_SUPPLIED RECORDS_:
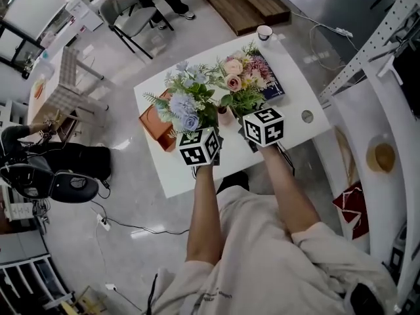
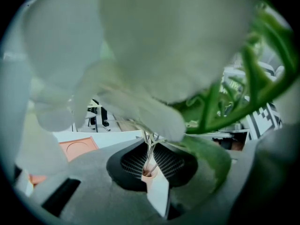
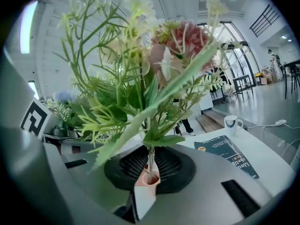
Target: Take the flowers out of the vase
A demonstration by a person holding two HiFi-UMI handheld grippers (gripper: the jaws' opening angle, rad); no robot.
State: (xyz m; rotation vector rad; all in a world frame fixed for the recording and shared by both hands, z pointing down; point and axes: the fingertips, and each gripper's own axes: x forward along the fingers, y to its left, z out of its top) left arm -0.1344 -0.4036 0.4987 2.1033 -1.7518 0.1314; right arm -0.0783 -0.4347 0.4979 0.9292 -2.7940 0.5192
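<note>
**A:** Flowers, split two ways in the head view: blue bunch (image 1: 186, 100) in the left tool (image 1: 202, 136), pink bunch (image 1: 241, 76) in the right tool (image 1: 259, 120), both over the white worktop (image 1: 168, 174).

**B:** Best to lift straight and hold them apart so the leaves don't tangle. Orange tray (image 1: 156, 128) lies left, book (image 1: 274, 89) right; the near edge is bare.

**A:** Left gripper view: jaws nearly together, nipping the blue bunch low on its thin stalks.

**B:** Right gripper view: same narrow pinch on the pink bunch. The cup (image 3: 233, 122) stands well beyond.

White table (image 1: 176, 176) bears orange tray (image 1: 153, 133), book (image 1: 276, 88), cup (image 1: 264, 32).
</note>
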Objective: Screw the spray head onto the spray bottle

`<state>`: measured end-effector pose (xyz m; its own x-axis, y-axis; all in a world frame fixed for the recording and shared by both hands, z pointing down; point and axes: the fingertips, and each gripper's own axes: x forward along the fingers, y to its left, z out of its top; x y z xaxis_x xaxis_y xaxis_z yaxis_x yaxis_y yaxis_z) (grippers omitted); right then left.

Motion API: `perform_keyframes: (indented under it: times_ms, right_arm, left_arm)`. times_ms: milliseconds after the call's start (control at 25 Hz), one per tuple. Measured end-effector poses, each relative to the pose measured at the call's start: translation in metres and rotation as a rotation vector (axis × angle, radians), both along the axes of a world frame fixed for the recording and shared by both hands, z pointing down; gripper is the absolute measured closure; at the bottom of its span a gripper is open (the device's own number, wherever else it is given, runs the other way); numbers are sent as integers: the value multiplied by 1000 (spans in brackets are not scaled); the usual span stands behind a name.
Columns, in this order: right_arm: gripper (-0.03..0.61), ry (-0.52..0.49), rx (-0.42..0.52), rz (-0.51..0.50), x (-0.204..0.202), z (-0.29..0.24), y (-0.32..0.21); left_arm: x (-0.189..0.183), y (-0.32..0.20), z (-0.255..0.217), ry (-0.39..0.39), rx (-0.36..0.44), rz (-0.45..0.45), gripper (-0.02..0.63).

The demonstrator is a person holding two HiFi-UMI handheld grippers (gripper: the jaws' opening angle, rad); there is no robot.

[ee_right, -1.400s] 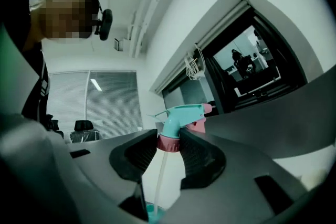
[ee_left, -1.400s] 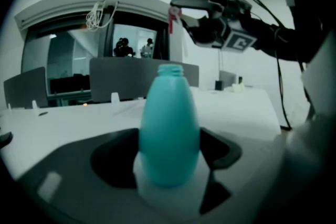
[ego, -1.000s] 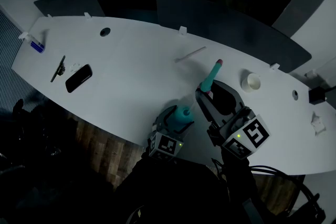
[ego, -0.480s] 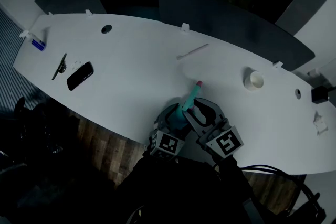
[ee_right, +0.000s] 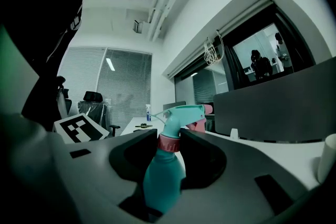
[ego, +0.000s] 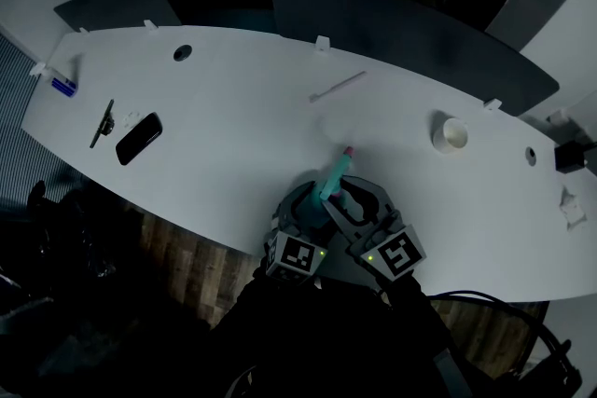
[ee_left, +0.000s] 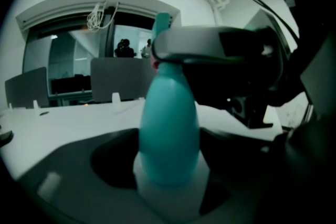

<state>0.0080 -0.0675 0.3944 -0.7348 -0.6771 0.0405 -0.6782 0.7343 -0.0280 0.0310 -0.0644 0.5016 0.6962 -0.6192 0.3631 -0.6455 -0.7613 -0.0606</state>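
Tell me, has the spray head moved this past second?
Yes. The spray head came toward the near table edge, away from the white stick, onto the bottle.

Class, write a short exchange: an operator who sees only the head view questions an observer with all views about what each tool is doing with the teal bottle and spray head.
Operator: From above, the tools overlap. What is the left one holding?
Observer: The left tool is shut on the spray bottle, around its body.
Operator: And the right one?
Observer: The right tool clamps the pink collar of the spray head, which sits on the bottle's neck.
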Motion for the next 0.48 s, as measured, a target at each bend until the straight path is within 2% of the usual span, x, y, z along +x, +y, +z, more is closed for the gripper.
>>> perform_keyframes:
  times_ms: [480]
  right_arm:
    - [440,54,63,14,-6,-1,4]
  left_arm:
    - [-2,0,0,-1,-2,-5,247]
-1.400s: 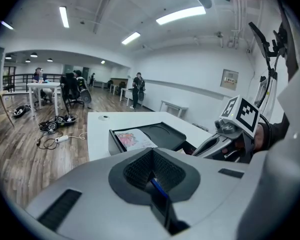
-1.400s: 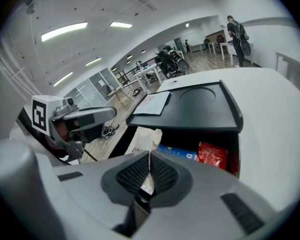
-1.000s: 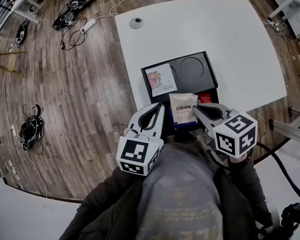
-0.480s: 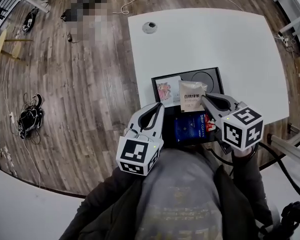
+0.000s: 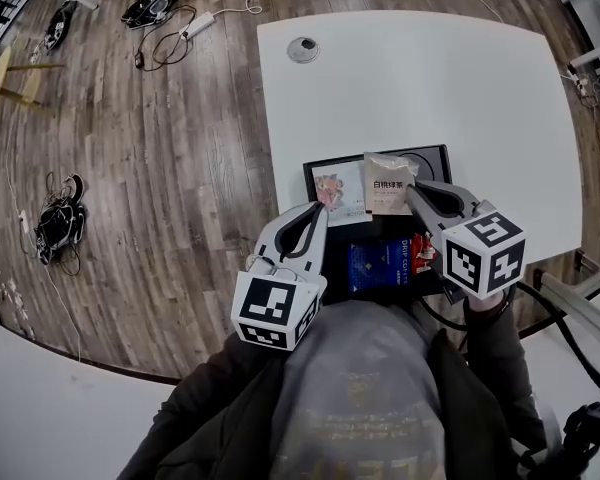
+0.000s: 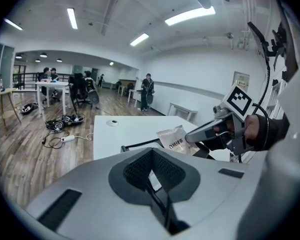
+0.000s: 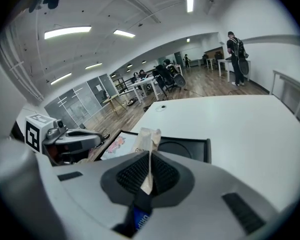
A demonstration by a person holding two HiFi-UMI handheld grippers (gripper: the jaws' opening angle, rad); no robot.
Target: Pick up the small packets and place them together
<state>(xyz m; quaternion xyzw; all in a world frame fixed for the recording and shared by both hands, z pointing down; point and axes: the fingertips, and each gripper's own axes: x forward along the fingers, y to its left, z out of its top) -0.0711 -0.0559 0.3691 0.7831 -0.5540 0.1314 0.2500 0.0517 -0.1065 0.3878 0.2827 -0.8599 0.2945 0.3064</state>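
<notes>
The white table (image 5: 430, 78) leaves plenty of room, so the risk is in and around the black tray (image 5: 435, 158). The beige packet (image 5: 388, 183) hangs in the air above the tray, just beside the pale picture packet (image 5: 338, 186) that lies flat in it. It is pinched only along one thin edge, and most of its body sticks out unsupported past the tips. A quick swing could make it pivot or slide out of the grip. If it is let go while it is tilted like this, it may land on the tray rim or skid away from the others instead of settling next to them. The blue packet (image 5: 380, 263) and a red packet (image 5: 423, 251) lie nearer the person, the red one partly under the right tool. A low pass could knock either of them out of place.

The right gripper (image 5: 412, 193) is clamped narrow on the beige packet. In its own view the ribbed pads press flat against both faces of the foil, which stands on edge between them. The left gripper (image 5: 320, 211) hovers beside the tray on the picture packet's side. Its jaws appear to be drawn together on nothing, though a pale sliver at the seam is hard to read.
</notes>
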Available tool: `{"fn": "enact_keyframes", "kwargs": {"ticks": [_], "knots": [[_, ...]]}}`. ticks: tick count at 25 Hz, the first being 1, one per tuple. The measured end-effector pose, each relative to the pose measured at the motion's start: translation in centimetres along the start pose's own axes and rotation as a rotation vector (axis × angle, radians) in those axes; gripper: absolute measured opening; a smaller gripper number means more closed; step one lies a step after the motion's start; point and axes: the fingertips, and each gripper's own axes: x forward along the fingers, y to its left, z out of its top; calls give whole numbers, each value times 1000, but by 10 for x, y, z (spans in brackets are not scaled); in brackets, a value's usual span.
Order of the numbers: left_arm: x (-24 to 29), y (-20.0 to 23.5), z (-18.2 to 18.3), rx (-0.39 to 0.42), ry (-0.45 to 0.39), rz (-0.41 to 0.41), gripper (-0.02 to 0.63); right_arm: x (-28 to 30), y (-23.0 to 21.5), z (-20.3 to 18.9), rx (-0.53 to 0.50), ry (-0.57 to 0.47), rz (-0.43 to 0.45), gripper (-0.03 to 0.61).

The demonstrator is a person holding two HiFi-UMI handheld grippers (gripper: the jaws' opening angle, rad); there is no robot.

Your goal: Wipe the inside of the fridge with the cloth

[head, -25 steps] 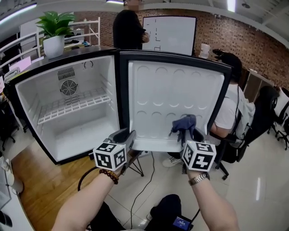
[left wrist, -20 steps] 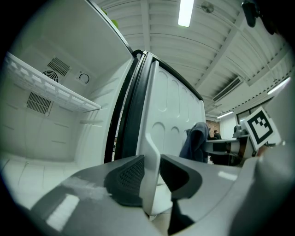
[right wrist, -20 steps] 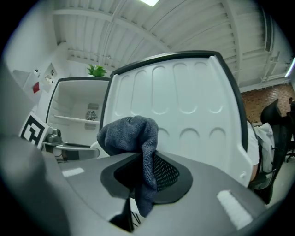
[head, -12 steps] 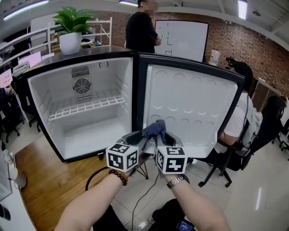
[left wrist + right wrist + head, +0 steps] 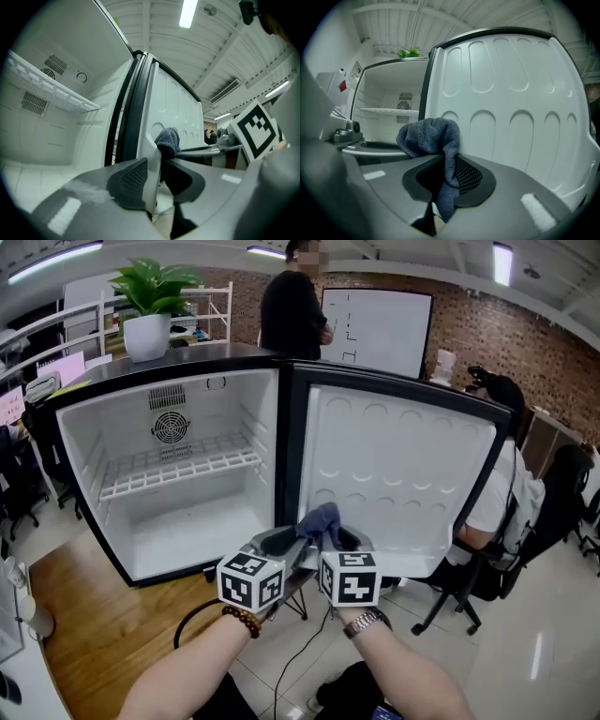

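We see the right gripper (image 5: 327, 538) clenched on the grey-blue terry cloth (image 5: 317, 521): its jaws pinch a fold, the bulk bunches above them and a tail hangs below. The cloth sits close in front of the lower part of the white moulded door lining (image 5: 403, 474), near the hinge side; we cannot tell whether it touches. Just beside it, the left gripper (image 5: 273, 543) has its jaws slightly apart with nothing between them. The small black-framed fridge with a white interior (image 5: 178, 512) stands open, a white wire shelf (image 5: 178, 463) across its middle and a green plant in a white pot (image 5: 150, 310) on top
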Motion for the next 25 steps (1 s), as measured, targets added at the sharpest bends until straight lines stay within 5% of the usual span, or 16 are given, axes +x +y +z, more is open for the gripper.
{"fn": "enact_keyframes", "kwargs": {"ticks": [16,25], "knots": [[-16,-5,-8,17,36,22,44,-49,-91,-17,40,1,-158,60],[-18,-26,-23,-154,62,-31,32,-78,-146,-26,80,-3,-250,60]]}}
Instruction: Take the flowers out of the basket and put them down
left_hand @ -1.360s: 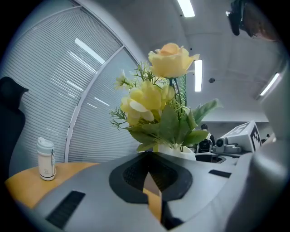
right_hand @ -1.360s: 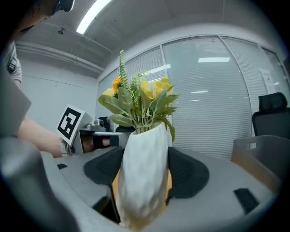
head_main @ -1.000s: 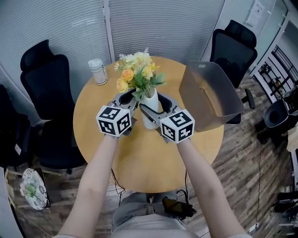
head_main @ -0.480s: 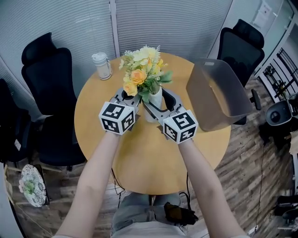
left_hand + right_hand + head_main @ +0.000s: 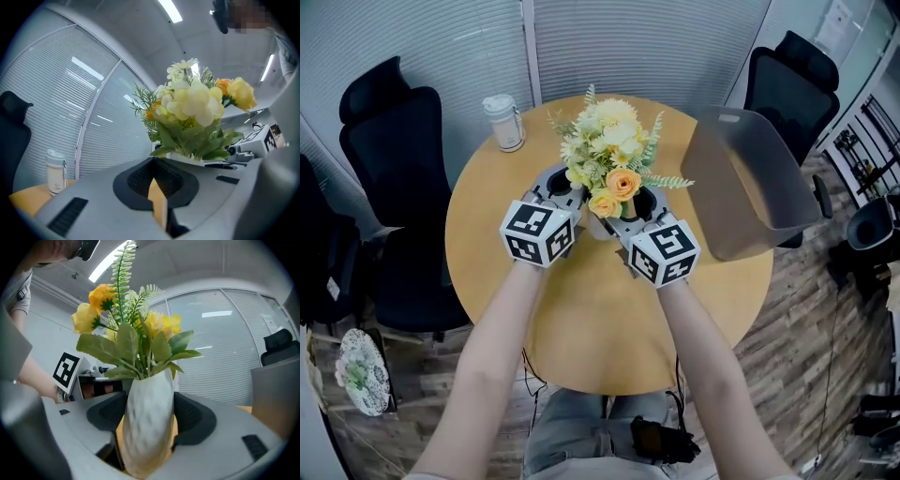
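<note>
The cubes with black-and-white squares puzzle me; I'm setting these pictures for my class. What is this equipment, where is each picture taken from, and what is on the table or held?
A person holds a grasping tool in each hand; the patterned cubes are parts of those tools. One picture comes from a camera on the person's head, looking down; the other two come from cameras riding on each tool. On the table are a grey basket and a lidded jar. The right tool grips a white vase of yellow flowers. The left tool is shut and empty, beside it.
</note>
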Available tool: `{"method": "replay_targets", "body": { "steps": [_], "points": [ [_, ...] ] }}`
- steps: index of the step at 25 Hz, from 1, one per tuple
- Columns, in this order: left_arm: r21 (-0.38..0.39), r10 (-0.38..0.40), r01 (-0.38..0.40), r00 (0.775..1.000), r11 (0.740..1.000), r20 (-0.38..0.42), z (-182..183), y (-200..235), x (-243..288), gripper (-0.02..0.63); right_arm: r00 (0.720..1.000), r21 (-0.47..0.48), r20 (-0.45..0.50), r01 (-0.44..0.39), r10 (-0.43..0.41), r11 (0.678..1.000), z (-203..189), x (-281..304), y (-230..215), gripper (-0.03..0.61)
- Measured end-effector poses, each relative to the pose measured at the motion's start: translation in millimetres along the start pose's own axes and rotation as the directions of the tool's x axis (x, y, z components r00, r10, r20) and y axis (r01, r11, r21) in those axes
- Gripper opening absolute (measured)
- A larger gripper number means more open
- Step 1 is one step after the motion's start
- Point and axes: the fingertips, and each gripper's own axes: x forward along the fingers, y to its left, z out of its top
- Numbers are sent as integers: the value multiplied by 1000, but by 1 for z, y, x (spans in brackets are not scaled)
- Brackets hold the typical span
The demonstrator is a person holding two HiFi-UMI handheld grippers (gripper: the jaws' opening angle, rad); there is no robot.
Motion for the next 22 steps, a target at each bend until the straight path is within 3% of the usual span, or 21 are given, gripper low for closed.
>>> {"method": "replay_targets", "body": {
  "steps": [18, 22],
  "points": [
    [62, 44, -49, 996, 997, 73, -24, 6, 2, 3, 998, 6, 65, -28, 27, 1000, -31, 5, -9, 333],
    [71, 70, -78, 993, 994, 99, -30, 6, 0, 3, 996, -30, 73, -44, 46, 999, -36, 4, -9, 333]
  ]
}}
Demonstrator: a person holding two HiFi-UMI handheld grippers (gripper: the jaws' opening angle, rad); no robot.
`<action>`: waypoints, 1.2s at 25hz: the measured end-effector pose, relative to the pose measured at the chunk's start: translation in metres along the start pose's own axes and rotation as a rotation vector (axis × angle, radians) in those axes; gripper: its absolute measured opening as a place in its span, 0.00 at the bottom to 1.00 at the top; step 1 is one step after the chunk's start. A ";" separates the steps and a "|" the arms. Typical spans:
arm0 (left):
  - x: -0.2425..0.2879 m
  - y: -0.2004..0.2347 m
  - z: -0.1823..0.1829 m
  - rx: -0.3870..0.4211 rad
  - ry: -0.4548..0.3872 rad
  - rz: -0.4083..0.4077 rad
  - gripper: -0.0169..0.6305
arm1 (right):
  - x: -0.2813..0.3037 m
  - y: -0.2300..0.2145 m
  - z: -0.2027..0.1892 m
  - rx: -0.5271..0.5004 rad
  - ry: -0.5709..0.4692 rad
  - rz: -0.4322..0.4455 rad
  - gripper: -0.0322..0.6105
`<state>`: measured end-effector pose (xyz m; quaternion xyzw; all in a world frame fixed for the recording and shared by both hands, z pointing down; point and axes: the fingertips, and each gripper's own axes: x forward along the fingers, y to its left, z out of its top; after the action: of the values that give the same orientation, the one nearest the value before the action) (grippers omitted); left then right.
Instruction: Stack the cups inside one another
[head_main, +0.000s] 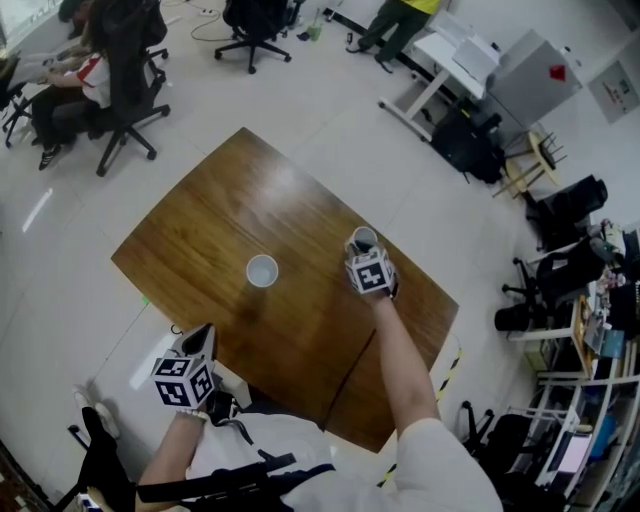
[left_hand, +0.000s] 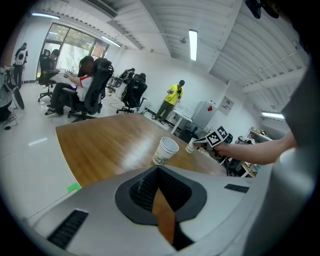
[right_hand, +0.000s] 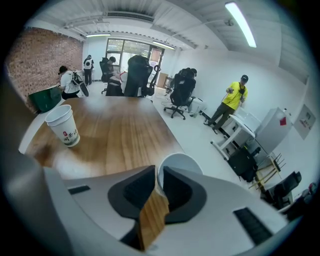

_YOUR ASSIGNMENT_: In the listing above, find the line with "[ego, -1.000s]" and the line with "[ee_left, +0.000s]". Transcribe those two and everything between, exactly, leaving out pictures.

_TASK RESPONSE_:
[ego, -1.000s] 
[ego, -0.480s] 
[ee_right, +0.000s] 
[ego, +0.000s] 
[ee_left, +0.000s] 

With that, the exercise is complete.